Throughout the generation, women have always been trapped in some way or another. In the short story, ‘The Yellow Wall-Paper’ and the novel ‘The Awakening’ highlights the struggle of women in the late 1800’s and the early 1900s in society. The Yellow wallpaper is a short story about women giving birth and being imprisoned in a room with a weird view of the yellow wall-paper. This resulted in her hallucination lead to the development of mental illness. By the end of the story, she rips off the yellow wallpaper and kills her husband.
In the beginning of the story, Gilman incorporates a character who has convinced herself that she is living in a perfect marriage when in fact it is quite the opposite. In the story, along with her marriage, the woman becomes obsessed with patterns, beginning to criticize and become sceptical about every pattern. The women believes “the color [of the wallpaper] is repellent, almost revolting, a smouldering unclean yellow, strangely faded by the slow turning sunlight.” (2) The character has altered her body from a once lustrous to now grotesque.

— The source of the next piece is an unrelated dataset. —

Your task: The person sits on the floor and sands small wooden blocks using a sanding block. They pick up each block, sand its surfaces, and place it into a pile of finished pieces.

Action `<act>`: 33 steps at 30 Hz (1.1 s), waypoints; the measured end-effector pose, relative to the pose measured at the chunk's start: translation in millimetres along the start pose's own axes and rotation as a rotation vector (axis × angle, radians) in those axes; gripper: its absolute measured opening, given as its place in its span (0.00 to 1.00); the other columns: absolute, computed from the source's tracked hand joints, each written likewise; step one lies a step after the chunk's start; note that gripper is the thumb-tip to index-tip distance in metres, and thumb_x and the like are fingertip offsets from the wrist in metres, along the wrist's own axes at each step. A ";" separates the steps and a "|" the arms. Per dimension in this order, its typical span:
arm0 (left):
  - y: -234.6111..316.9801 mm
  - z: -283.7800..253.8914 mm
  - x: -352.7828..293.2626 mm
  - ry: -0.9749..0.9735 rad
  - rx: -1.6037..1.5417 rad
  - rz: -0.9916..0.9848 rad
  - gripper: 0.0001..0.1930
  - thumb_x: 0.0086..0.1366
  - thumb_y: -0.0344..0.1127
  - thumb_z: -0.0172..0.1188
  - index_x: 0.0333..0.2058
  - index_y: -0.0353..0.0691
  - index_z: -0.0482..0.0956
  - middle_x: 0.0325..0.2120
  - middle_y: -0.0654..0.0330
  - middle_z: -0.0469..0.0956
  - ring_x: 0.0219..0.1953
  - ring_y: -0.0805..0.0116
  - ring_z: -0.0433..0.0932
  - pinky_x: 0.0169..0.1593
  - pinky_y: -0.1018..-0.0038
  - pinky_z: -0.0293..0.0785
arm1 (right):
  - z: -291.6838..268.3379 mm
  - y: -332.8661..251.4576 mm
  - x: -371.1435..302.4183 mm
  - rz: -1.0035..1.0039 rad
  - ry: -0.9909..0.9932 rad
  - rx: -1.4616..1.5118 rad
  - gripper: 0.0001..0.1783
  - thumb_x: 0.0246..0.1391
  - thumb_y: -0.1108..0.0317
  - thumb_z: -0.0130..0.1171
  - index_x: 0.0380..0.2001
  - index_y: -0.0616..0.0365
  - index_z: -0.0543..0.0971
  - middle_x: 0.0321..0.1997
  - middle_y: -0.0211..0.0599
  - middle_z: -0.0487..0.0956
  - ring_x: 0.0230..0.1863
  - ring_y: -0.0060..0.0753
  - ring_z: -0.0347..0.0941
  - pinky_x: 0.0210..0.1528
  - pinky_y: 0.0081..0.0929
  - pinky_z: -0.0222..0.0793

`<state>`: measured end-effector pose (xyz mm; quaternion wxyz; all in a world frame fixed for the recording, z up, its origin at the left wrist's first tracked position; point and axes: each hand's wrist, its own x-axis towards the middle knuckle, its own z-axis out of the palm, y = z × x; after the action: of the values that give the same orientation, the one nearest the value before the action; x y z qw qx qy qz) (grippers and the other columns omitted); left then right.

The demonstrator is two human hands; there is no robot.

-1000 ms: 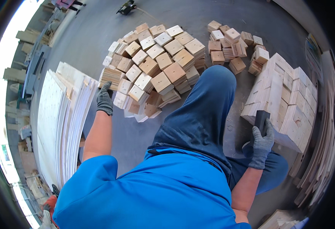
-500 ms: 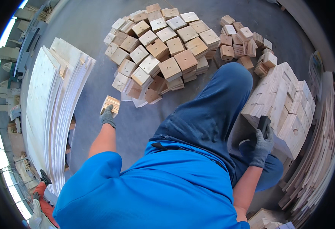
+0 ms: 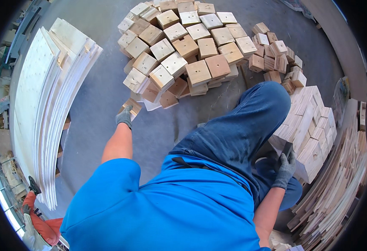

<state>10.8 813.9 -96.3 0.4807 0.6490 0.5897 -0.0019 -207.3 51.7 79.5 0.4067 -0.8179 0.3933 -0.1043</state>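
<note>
In my gloved left hand (image 3: 125,117) is a small plywood block (image 3: 133,106), its layered edge showing. My fingers are closed round it, and it is held close to the near left edge of a big pile of square wooden blocks (image 3: 198,72), many with small holes in their tops. My gloved right hand (image 3: 284,170), by my bent knee, grips a dark rectangular block-like object (image 3: 287,148); its exact kind cannot be made out. Just beyond that hand stands a neat stack of pale wooden blocks (image 3: 305,109).
Large plywood sheets (image 3: 37,88) lean in a stack at left. A smaller heap of blocks (image 3: 271,50) lies at far right, and long thin wood strips (image 3: 334,184) are piled at right. Another person in orange trousers (image 3: 43,228) is at lower left.
My left hand has carried the plywood block nearer to the big pile. The right hand still grips the dark object, now tilted slightly differently. The whole view has shifted a little.
</note>
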 end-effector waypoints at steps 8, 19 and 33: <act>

She wrote “The Yellow Wallpaper” in an effort to open the public’s eyes to the unfairness of this treatment. By infusing Jane’s narrative with childish language and actions without ever actually calling “Jane” by her name, Gilman creates a universal experience any woman of the time could insert herself into. This allowed women to fully realize the injustice they faced. John’s belittlement of Jane also serves to create both a universal and eye opening experience for the women reading it. Additionally, for those who were willing to read into the symbolism, the nursery and the meaning underlying it added to the injustice Gilman conveys.
In the short story, The Yellow Wallpaper, Charlotte Perkins Gilman represents how wretchedness is overlooked and changed into blended sentiments that eventually result in a significantly more profound enduring incongruity. The Yellow Wallpaper utilizes striking mental and psychoanalytical symbolism and an effective women's activist message to present a topic of women' have to escape from detainment by their male centric culture. In the story, the narrator's better half adds to the generalization individuals put on the rationally sick as he confines his significant other from social circumstances and keeps her in an isolated house. The narrator it's made out to trust that something isn't right with her and is informed that she experiences some illness by her own significant other John.
Gender Inequality: A Woman’s Struggle in “The Yellow Wallpaper” In “The Yellow Wallpaper”, Charlotte Perkins Gilman captures the lives of women in a society based on societal expectations during the late nineteenth century. She focuses on the issue of gender inequality where women were often discriminated against and expected to fulfill the role of a perfect wife and mother. The narrator is based on on Gilman’s personal experience of suffering from her treatment for postpartum depression due to the social restrictions on women which represents a reflection on women's social status in society. The narrator, who remains anonymous, is depicted as a depressed and isolated prisoner who is oppressed under her husband’s control and struggles to break free.